**** PROVIDED ENTRIES
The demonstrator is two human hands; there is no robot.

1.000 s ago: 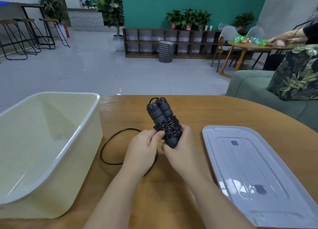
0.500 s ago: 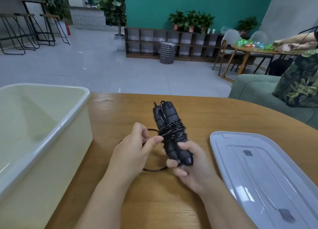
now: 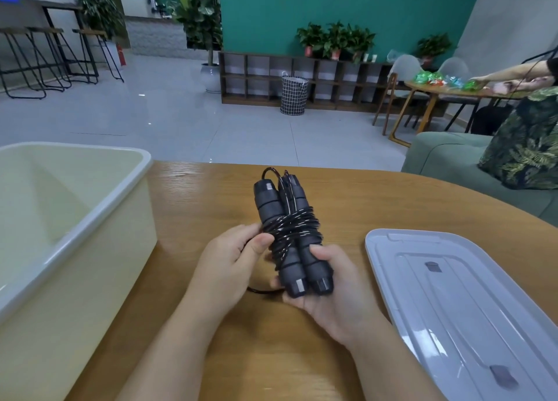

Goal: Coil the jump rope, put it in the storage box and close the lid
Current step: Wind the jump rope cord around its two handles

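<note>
Since 0.5 s ago the loose loop of cord on the table has shrunk to a short tail under the hands, w/ more turns now wound on the handles; camera view has also shifted a bit.

Table [image 3: 193, 283], wood, round-edged, lies under both forearms. Storage box [image 3: 90, 219], cream, open, sits well to the left of the left hand, its near corner rim about level w/ the knuckles. Lid [image 3: 453, 304], pale grey, lies flat on the table just to the right of the right hand, apart from the box.

Jump rope [image 3: 290, 234] is held between the two hands above the tabletop: two black handles side by side, tilted away from the person, far ends up, butt ends down in the right palm. Cord wraps around both handles at mid-length in a crossed bundle; small loop sticks out at the far ends.

Right hand [image 3: 329, 298]: palm up, fingers curled under the handles' lower part, thumb pressed over the right handle, so clamped on the rope. Forearm comes in from lower right.

Left hand [image 3: 229, 268]: back up, thumb and forefinger pinched on the cord at the left side of the bundle. Forearm comes in from lower left.

Short cord tail shows below, between the hands.
</note>
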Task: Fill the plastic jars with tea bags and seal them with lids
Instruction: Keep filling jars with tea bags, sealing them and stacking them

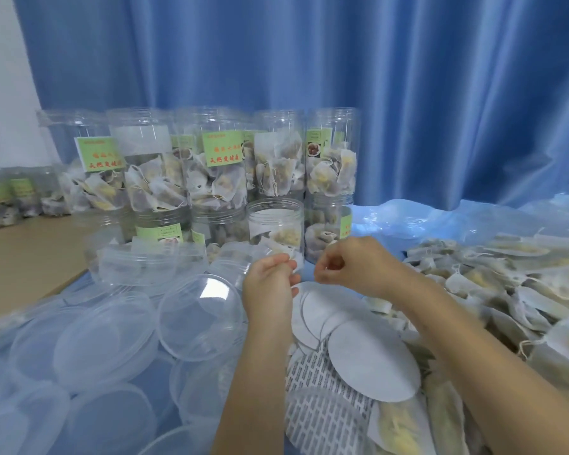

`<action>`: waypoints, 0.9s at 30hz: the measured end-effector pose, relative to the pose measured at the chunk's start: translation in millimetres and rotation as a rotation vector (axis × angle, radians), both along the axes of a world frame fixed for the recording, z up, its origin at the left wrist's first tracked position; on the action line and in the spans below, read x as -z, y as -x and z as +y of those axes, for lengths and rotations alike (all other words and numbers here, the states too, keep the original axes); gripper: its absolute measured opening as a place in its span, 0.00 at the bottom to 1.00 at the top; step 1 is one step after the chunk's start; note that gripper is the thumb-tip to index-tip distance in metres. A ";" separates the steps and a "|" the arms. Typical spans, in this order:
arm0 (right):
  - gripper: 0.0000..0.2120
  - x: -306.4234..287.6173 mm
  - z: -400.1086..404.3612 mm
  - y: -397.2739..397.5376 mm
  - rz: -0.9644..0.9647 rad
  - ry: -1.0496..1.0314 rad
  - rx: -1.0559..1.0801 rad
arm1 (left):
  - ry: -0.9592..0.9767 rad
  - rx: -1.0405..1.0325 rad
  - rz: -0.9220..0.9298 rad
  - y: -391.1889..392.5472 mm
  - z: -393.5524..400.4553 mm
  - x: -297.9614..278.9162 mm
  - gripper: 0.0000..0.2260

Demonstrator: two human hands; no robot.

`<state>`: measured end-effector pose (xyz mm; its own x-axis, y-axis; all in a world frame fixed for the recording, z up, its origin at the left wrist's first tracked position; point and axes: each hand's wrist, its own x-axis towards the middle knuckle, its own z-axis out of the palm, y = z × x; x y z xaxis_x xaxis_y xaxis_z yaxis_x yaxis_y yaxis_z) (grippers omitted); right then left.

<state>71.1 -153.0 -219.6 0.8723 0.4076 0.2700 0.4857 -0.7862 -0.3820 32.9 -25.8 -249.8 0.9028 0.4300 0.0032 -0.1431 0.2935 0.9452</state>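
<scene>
The left hand (270, 284) had its fingers curled, pinching a small white paper tea bag (294, 257) just before a short clear plastic jar (275, 221). The right hand (349, 267) hovered beside it, fingers curled; whether it pinched anything could not be told. Clear round plastic lids (199, 316) lay left of the hands.

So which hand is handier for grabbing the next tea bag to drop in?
Probably the right hand: the loose tea bags are heaped on its side, just beyond it. The left hand already pinches something white by the open jar, and only clear lids lie on its side.
</scene>
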 end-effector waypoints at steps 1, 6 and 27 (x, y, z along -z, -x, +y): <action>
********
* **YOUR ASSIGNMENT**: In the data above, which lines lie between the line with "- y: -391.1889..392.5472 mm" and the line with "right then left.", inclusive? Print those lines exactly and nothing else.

* **FINAL ANSWER**:
  - y: -391.1889..392.5472 mm
  - z: -393.5524..400.4553 mm
  - x: -297.9614..278.9162 mm
  - gripper: 0.0000..0.2260

Demonstrator: two human hands; no robot.

`<state>`: measured end-effector pose (xyz mm; its own x-axis, y-axis; all in a world frame fixed for the recording, z up, its origin at the left wrist's first tracked position; point and axes: each hand's wrist, its own x-axis towards the middle knuckle, its own z-axis out of the palm, y = z × x; x y z xaxis_x xaxis_y xaxis_z yaxis_x yaxis_y yaxis_z) (grippers omitted); right then left.

Work on this exercise has been completed.